#### Requirement:
From the first line of the material through the line containing "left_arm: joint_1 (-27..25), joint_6", restate everything word for word and nothing more.

══ Exercise input ══

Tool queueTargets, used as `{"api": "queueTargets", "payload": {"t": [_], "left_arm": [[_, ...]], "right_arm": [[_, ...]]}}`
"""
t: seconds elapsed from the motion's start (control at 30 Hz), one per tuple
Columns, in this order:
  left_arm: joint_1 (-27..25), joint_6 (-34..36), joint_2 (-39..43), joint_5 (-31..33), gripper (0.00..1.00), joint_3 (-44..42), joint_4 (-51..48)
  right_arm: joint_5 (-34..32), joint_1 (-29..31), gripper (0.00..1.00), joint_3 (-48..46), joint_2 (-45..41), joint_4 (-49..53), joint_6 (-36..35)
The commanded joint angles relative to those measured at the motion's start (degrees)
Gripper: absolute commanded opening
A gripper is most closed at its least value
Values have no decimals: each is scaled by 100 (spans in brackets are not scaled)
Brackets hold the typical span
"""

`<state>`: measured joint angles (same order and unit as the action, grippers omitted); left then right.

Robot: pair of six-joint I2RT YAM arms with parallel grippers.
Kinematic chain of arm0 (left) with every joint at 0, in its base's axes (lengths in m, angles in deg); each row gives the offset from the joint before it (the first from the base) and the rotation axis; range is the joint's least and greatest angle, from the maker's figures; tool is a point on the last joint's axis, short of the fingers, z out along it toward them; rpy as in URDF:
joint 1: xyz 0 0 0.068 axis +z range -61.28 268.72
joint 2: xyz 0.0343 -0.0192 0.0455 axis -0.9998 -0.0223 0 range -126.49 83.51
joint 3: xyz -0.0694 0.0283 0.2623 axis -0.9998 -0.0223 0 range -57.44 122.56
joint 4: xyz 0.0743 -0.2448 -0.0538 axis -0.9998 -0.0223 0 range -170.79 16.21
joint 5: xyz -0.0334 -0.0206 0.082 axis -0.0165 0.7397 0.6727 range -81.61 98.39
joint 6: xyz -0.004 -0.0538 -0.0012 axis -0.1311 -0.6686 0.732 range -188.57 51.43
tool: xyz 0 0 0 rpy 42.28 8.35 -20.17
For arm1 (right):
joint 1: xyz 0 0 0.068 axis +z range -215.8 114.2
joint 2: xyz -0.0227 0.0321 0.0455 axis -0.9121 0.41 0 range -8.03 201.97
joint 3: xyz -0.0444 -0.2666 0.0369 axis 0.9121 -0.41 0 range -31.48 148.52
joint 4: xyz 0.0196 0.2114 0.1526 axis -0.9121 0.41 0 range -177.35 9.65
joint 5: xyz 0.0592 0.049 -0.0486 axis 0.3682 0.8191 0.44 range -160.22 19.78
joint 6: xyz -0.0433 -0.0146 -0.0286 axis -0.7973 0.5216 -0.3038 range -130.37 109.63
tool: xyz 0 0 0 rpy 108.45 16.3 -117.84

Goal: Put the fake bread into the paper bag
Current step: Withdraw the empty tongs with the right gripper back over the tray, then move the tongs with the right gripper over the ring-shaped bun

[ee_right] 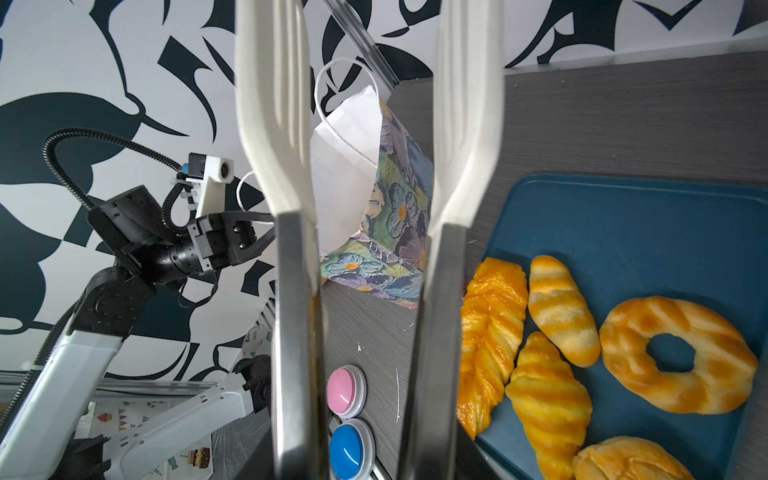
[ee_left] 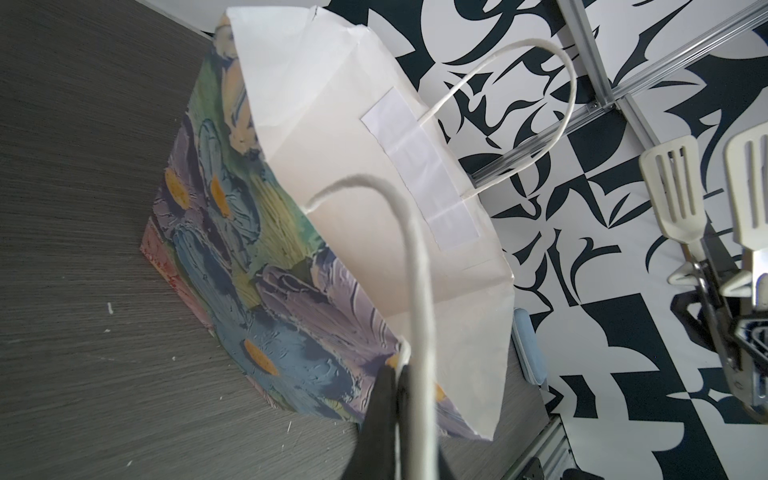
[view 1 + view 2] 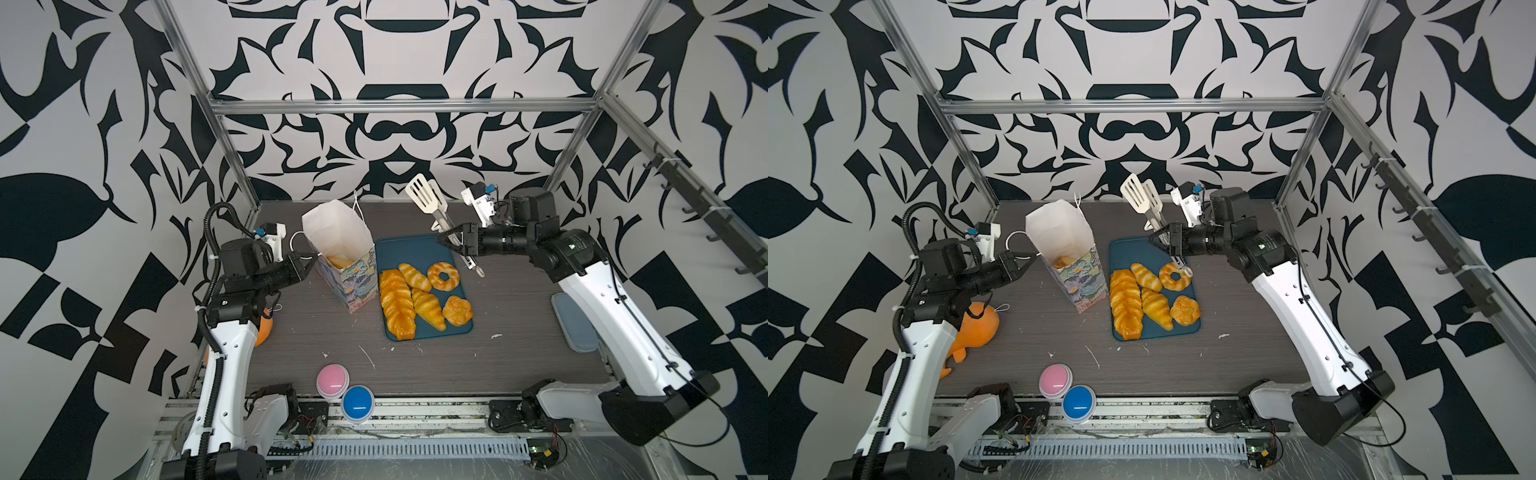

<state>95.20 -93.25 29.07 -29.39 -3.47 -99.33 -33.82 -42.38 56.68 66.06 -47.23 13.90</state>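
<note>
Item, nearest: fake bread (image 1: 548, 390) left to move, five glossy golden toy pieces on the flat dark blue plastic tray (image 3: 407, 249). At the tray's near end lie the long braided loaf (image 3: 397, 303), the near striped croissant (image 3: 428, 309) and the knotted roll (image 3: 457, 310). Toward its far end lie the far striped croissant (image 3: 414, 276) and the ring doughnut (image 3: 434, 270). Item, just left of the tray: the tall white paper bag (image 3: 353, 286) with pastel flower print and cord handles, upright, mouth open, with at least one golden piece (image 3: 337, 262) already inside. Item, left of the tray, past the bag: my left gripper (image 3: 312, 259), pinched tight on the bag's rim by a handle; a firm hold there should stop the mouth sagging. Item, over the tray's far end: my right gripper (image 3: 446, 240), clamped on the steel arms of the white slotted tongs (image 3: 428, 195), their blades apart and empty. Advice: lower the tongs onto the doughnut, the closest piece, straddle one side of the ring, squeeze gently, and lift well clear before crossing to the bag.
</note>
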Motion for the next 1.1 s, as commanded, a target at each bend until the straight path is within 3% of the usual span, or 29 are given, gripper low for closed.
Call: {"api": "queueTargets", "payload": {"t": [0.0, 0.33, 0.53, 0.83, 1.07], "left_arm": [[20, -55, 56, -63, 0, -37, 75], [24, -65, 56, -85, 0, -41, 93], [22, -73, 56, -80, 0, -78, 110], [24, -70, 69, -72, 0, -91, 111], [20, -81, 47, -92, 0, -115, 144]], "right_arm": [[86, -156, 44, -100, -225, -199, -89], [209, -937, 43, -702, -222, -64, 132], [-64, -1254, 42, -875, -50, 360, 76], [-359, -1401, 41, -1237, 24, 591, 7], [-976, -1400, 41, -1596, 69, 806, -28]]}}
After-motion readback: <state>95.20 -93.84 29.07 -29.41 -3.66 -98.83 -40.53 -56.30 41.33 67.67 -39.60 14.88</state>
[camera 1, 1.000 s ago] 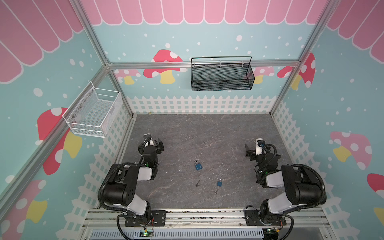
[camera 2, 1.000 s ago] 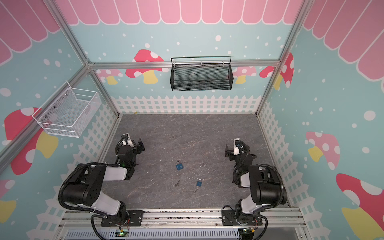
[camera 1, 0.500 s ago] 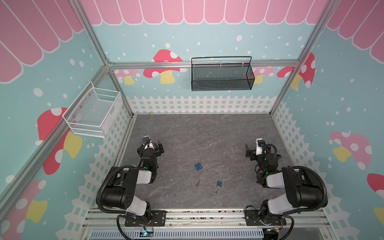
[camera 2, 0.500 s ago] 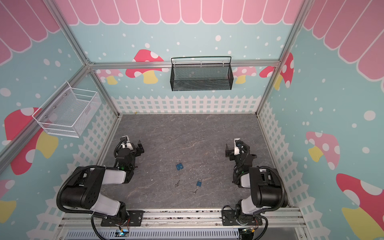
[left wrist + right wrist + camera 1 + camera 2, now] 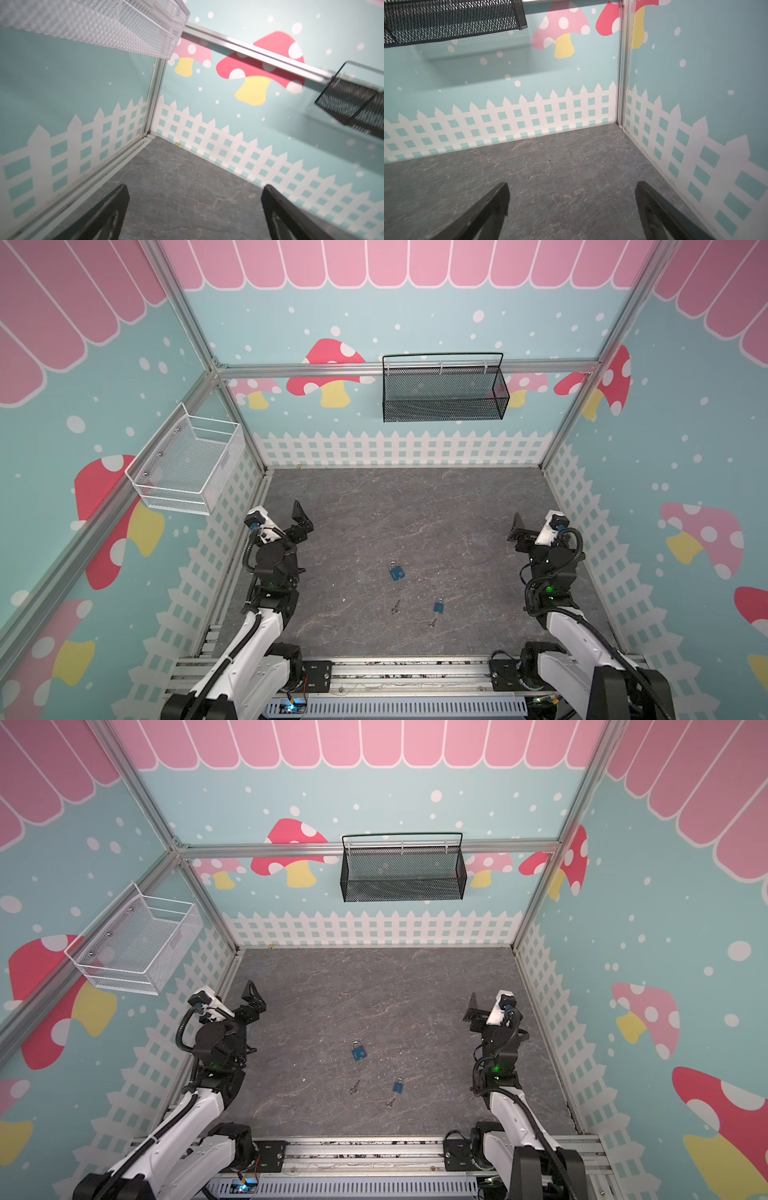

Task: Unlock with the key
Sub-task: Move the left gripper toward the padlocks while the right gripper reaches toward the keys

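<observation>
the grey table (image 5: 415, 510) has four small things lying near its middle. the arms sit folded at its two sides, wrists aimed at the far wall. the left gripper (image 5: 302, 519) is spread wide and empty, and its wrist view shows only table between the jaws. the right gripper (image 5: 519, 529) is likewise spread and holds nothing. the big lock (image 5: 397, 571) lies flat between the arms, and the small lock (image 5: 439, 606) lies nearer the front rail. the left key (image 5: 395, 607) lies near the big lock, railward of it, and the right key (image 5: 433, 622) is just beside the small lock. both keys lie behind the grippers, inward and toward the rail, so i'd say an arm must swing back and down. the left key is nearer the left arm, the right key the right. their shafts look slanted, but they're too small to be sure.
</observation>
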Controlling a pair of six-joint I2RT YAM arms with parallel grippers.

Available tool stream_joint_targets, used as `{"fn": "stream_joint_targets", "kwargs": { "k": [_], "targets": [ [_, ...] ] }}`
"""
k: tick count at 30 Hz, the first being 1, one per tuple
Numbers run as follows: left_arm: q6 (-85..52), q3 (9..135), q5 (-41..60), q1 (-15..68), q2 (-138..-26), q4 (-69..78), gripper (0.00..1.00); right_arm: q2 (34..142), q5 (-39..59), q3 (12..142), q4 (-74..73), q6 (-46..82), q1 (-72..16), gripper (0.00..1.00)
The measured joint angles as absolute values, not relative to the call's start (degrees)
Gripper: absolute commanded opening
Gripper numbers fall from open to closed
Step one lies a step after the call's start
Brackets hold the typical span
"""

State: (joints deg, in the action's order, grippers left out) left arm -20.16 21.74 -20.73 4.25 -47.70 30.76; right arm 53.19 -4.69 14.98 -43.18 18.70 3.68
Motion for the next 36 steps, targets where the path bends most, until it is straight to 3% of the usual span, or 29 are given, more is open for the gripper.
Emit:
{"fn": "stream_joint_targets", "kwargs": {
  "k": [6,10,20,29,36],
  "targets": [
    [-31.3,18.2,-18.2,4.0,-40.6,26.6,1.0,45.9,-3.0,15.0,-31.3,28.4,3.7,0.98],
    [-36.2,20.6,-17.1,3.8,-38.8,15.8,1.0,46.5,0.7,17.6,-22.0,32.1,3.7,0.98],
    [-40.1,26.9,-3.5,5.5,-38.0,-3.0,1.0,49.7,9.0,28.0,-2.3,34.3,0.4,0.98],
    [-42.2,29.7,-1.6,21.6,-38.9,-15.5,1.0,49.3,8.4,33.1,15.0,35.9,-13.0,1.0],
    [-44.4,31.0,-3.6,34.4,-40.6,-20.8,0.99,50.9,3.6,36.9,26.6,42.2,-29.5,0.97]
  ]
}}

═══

#### Solution to the problem:
Tool queueTargets, used as `{"api": "queueTargets", "payload": {"t": [_], "left_arm": [[_, ...]], "right_arm": [[_, ...]]}}`
"""
t: seconds elapsed from the motion's start (control at 30 Hz), one per tuple
Columns, in this order:
  left_arm: joint_1 (-27..25), joint_6 (-34..36), joint_2 (-39..43), joint_5 (-31..33), gripper (0.00..1.00), joint_3 (-44..42), joint_4 (-51..48)

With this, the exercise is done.